══ Collected data ══
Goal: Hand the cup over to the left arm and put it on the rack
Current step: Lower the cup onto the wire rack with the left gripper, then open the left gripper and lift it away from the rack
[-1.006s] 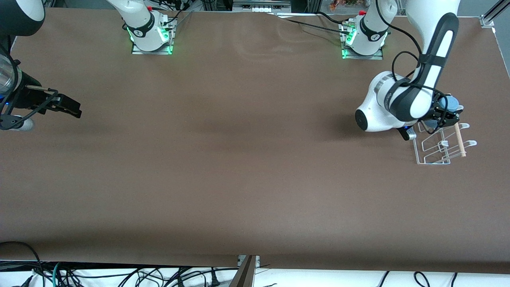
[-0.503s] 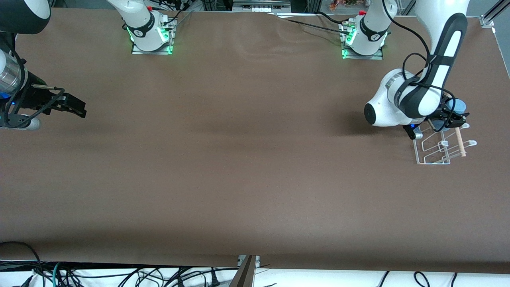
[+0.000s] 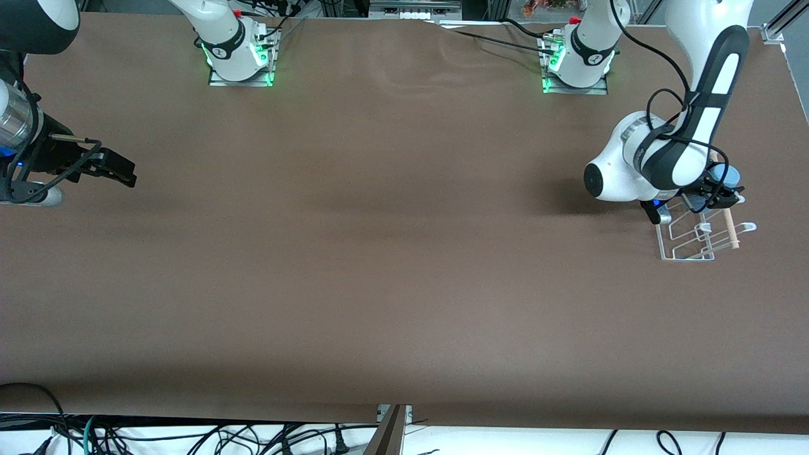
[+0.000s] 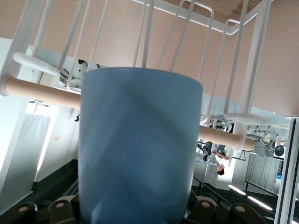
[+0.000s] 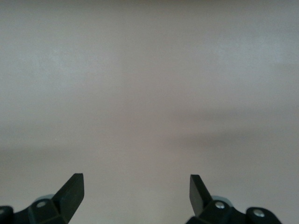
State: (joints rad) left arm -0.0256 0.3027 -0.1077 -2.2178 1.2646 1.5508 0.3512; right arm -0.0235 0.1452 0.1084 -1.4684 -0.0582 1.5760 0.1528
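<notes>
The light-blue cup (image 3: 725,174) is held in my left gripper (image 3: 717,193), which is shut on it over the end of the white wire rack (image 3: 689,243) that lies farther from the front camera. In the left wrist view the cup (image 4: 138,144) fills the middle, with the rack's wires (image 4: 254,60) and its wooden dowel (image 4: 37,92) close past it. I cannot tell whether the cup touches the rack. My right gripper (image 3: 120,172) is open and empty above the table at the right arm's end; its fingers (image 5: 72,189) frame bare table.
The rack stands near the table edge at the left arm's end, with its dowel (image 3: 729,222) across the pegs. The two arm bases (image 3: 240,60) stand along the edge farthest from the front camera. The brown table (image 3: 379,253) is bare between the arms.
My left arm has carried the cup a little toward the left arm's end of the table, lower onto the rack. My right gripper shifted slightly, then held still.
</notes>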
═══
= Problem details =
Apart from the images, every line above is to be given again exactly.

= Task response =
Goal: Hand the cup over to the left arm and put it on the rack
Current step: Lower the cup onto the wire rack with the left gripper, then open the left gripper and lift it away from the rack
[-1.006s] 
[-0.503s] 
[+0.000s] 
[+0.000s] 
[+0.000s] 
State: (joints rad) left arm -0.0256 0.3027 -0.1077 -2.2178 1.2646 1.5508 0.3512; right arm -0.0235 0.1452 0.1084 -1.4684 -0.0582 1.5760 0.1528
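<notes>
The light-blue cup (image 3: 725,174) is held in my left gripper (image 3: 717,193), which is shut on it over the end of the white wire rack (image 3: 689,243) that lies farther from the front camera. In the left wrist view the cup (image 4: 138,144) fills the middle, with the rack's wires (image 4: 254,60) and its wooden dowel (image 4: 37,92) close past it. I cannot tell whether the cup touches the rack. My right gripper (image 3: 120,172) is open and empty above the table at the right arm's end; its fingers (image 5: 72,189) frame bare table.
The rack stands near the table edge at the left arm's end, with its dowel (image 3: 729,222) across the pegs. The two arm bases (image 3: 240,60) stand along the edge farthest from the front camera. The brown table (image 3: 379,253) is bare between the arms.
My left arm has carried the cup a little toward the left arm's end of the table, lower onto the rack. My right gripper shifted slightly, then held still.
</notes>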

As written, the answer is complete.